Reivindica un derecho regio y lo consolida
sobre la base de la predicción del Antiguo Testamento que se hace
realidad en El.
La
referencia a Zacarías 9,9 excluye una interpretación violenta de la realeza.
Jesús no emprende una insurrección militar, nada que ponga en riesgo la
estabilidad del imperio. Su poder reside en la pobreza, en la paz de Dios que
es para Jesús el único poder salvador.
La acción
que realizan los discípulos también tiene una significación simbólica. Echar
los mantos encima del borriquillo viene
a ser un gesto de entronización según la tradición de la realeza davídica.

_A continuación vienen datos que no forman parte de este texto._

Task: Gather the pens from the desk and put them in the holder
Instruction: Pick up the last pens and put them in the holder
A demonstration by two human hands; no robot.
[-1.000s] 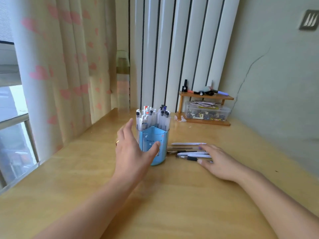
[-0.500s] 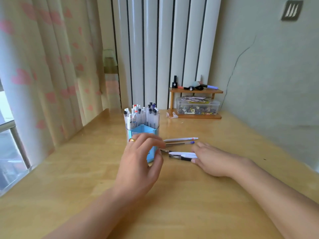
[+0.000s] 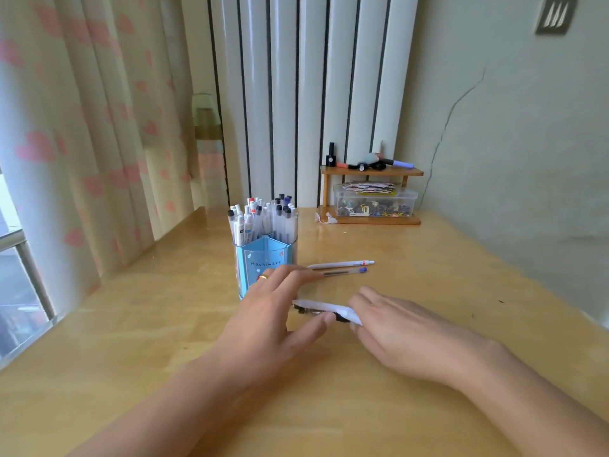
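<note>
A blue pen holder [image 3: 263, 263], packed with several upright pens [image 3: 263, 219], stands mid-desk. Just in front of it my left hand [image 3: 273, 315], with a ring on one finger, hovers with spread fingers, its thumb touching a small bundle of pens [image 3: 321, 308], white and dark, which looks slightly raised off the desk. My right hand [image 3: 398, 328] grips the right end of that bundle; its fingers hide that end. Farther back, a white pen [image 3: 341, 264] and a clear pen with a purple cap [image 3: 347, 272] lie side by side on the wooden desk [image 3: 412, 258], right of the holder.
At the back of the desk, against the wall, stands a small wooden shelf [image 3: 372, 171] with markers on top and a clear plastic box [image 3: 375, 204] of small items under it. A curtain [image 3: 82, 143] and a window edge run along the left side.
My left hand left the holder's side and came right to the pen bundle. My right hand drew the bundle closer and slightly up. The view shifted a little.
</note>
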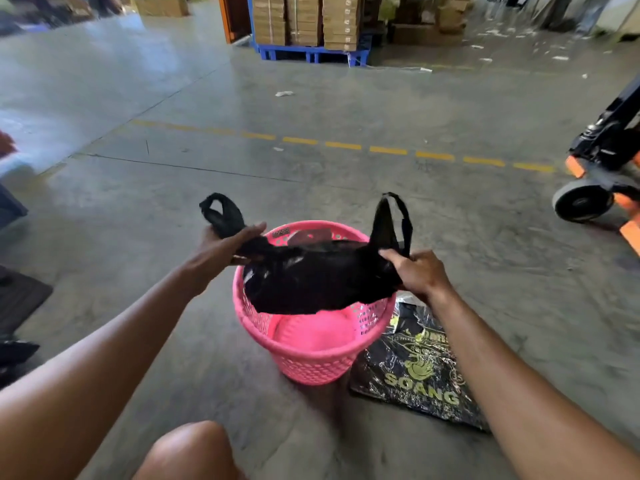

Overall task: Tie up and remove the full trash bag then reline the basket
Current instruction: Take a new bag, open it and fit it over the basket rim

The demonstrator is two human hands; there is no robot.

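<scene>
Relining is in hand: the left hand (227, 245) and right hand (417, 273) each grip the black bag (311, 278) above the basket (311, 358); next, spread its mouth over the rim below.

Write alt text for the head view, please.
Both hands hold an empty black bag stretched over a pink basket, left hand and right hand gripping near its handles. A printed black bag lies beside it.
</scene>
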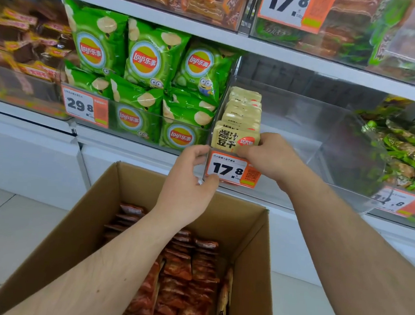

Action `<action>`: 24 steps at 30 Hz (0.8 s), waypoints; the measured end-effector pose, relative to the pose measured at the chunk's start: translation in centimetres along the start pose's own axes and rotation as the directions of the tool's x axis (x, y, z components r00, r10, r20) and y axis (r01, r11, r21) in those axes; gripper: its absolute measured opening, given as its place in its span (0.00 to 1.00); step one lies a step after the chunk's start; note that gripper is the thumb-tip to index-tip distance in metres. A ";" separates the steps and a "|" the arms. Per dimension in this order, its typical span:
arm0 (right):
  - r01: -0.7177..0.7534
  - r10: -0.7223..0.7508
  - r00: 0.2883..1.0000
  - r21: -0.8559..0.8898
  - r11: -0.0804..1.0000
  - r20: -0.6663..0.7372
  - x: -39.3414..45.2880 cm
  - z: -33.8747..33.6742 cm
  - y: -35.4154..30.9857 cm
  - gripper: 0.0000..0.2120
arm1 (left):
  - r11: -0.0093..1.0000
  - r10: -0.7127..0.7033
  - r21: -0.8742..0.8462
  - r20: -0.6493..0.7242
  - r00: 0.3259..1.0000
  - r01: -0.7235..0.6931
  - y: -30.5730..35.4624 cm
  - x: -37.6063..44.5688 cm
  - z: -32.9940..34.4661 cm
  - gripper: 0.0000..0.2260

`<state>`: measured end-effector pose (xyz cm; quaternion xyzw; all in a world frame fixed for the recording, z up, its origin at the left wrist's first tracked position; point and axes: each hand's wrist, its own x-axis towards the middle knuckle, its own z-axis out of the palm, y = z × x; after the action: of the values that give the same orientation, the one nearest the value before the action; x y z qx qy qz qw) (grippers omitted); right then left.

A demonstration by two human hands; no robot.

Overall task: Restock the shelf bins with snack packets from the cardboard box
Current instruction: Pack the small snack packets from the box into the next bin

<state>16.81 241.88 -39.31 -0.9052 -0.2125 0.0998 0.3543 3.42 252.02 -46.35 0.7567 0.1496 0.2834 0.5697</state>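
Observation:
A row of cream-yellow snack packets (237, 124) stands upright along the left side of a clear plastic shelf bin (327, 152). My right hand (272, 155) grips the front packet of that row at its lower right corner. My left hand (189, 181) is at the bin's front left corner, thumb and fingers curled around the clear edge beside the 17.8 price tag (230, 170). Below my arms an open cardboard box (73, 241) holds several rows of red-orange snack packets (186, 276), with a yellow packet on edge at the right.
Green Lay's chip bags (145, 76) fill the bin to the left. A bin of green-wrapped snacks (408, 149) is at the right. Brown snack packs fill the far left bin and upper shelf. White shelf base and tiled floor lie below.

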 end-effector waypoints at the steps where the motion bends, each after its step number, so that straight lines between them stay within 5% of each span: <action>1: -0.006 0.006 1.000 -0.022 1.000 0.015 0.0 -0.1 -0.1 0.08 | 1.000 -0.013 0.004 -0.001 1.000 0.013 -0.2 -0.1 -0.2 0.20; 8: 0.003 0.000 0.981 0.017 1.000 -0.192 -0.7 -0.2 0.4 0.11 | 0.999 -0.032 0.021 0.025 0.999 0.031 -0.6 -0.6 -0.8 0.18; 15: 0.010 -0.019 0.995 -0.093 0.996 -0.096 -1.3 -0.1 0.7 0.11 | 0.999 -0.034 0.018 0.050 0.998 0.034 -1.2 -0.6 -0.6 0.17; 17: -0.012 -0.014 0.984 -0.145 0.989 -0.179 -1.5 0.5 1.3 0.17 | 0.998 -0.057 0.033 0.054 0.997 0.055 -2.3 -0.8 -1.2 0.16; 18: 0.020 -0.088 0.943 -0.209 0.978 -0.322 -2.1 1.1 1.6 0.22 | 0.996 -0.078 0.044 0.057 0.995 0.075 -3.1 -0.9 -1.6 0.16; 20: 0.242 -0.411 0.731 -0.357 0.902 -0.545 -3.7 2.8 2.4 0.24 | 0.987 -0.145 0.081 0.058 0.988 0.140 -5.4 -1.3 -2.4 0.15; 21: 0.358 -0.530 0.653 -0.395 0.846 -0.541 -4.8 4.0 2.5 0.21 | 0.977 -0.192 0.103 0.055 0.980 0.186 -6.6 -1.6 -2.8 0.14; 22: 0.445 -0.598 0.653 -0.403 0.800 -0.465 -5.8 5.5 2.8 0.18 | 0.966 -0.236 0.119 0.053 0.970 0.228 -7.7 -1.8 -3.1 0.14; 24: 0.460 -0.546 0.827 -0.397 0.794 -0.134 -7.2 8.8 3.4 0.11 | 0.946 -0.305 0.138 0.060 0.950 0.295 -9.8 -2.3 -3.6 0.13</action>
<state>8.55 241.63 -47.85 -0.8681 -0.4165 -0.1486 0.2256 0.37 256.53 -55.53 0.7706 0.2577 0.1526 0.5625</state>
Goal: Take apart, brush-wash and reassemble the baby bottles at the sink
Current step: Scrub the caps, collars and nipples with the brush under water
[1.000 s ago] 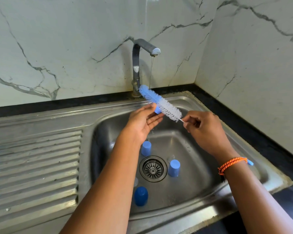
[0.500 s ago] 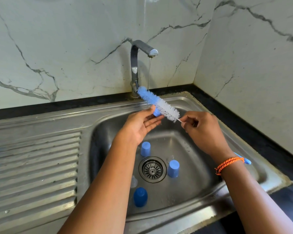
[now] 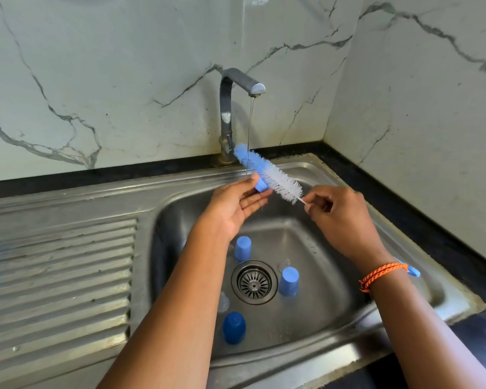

Los
peregrinos que han venido a Jerusalén se contagian del entusiasmo de los
discípulos y cortan ramas de los árboles mientras gritan palabras del salmo
118, unas palabras que en sus labios se convierten en una proclamación
mesiánica de Jesús: “¡Hosanna, bendito el que viene en el Nombre del Señor!
¡Bendito el Reino que llega, el de nuestro padre David! ¡Hosanna en las
alturas!”. La palabra “Hosanna” fue en su origen una petición de ayuda para
pedir lluvia en la fiesta de las tiendas. Pero luego evolucionó en el mismo
sentido de la fiesta y en los tiempos de Jesús vino a asumir un sentido
mesiánico. En nuestro contexto era una expresión de alabanza jubilosa a Dios y
de esperanza de que hubiera llegado la hora del Mesías, y al mismo tiempo una
petición de que fuera instaurado el Reino de David, y con ello, el reinado de
Dios sobre Israel.
La palabra
siguiente, sacada del salmo 118, “Bendito el que viene en nombre del Señor” se
había convertido en la denominación de Aquel que había sido prometido por Dios.
De este modo se transformó en una alabanza dirigida a Jesús, saludado como el
que viene en nombre de Dios, como el Esperado y Anunciado por todas las
promesas. Los protagonistas de esta
aclamación no fueron los habitantes de Jerusalén sino los que acompañaban a
Jesús entrando con El en la ciudad santa.
Lo da a
entender explícitamente el evangelista san Mateo añadiendo el comentario: “Al
entrar en Jerusalén, toda la ciudad preguntaba alborotada: ¿Quién es éste. La
gente que venía con él decía: Es Jesús, el profeta de Nazaret de Galilea”
(21,10s.). Es evidente el paralelismo con la llegada de los reyes de oriente en
el evangelio de la infancia. Tampoco entonces se sabía nada en la ciudad de
Jerusalén sobre el rey de los judíos que acababa de nacer. Esta noticia había
dejado a Jerusalén trastornada. Ahora se alborota. Mateo usa la misma palabra
griega de donde viene la palabra castellana seísmo para indicar el
estremecimiento semejante a un terremoto causado por la entrada triunfal de
Jesús en Jerusalén. Un sentimiento que se nos ha hecho familiar en tantos
rostros como hemos visto hace unos años
con ocasión del tsunami y de los terremotos del Japón y de Lorca de Murcia.
En este
acto litúrgico que celebramos la Iglesia saluda al Señor como a Aquel que
viene, el que ha hecho su entrada solemne entre nosotros. Y lo saluda al mismo
tiempo como Aquel que sigue siendo el que ha de venir y nos prepara para su
venida. Como peregrinos vamos hacia El. Como peregrino El sale a nuestro
encuentro y nos incorpora a su subida hacia la cruz y la resurrección, hacia la
Jerusalén definitiva que, en la comunión con su Cuerpo, ya se está
desarrollando en medio de este mundo.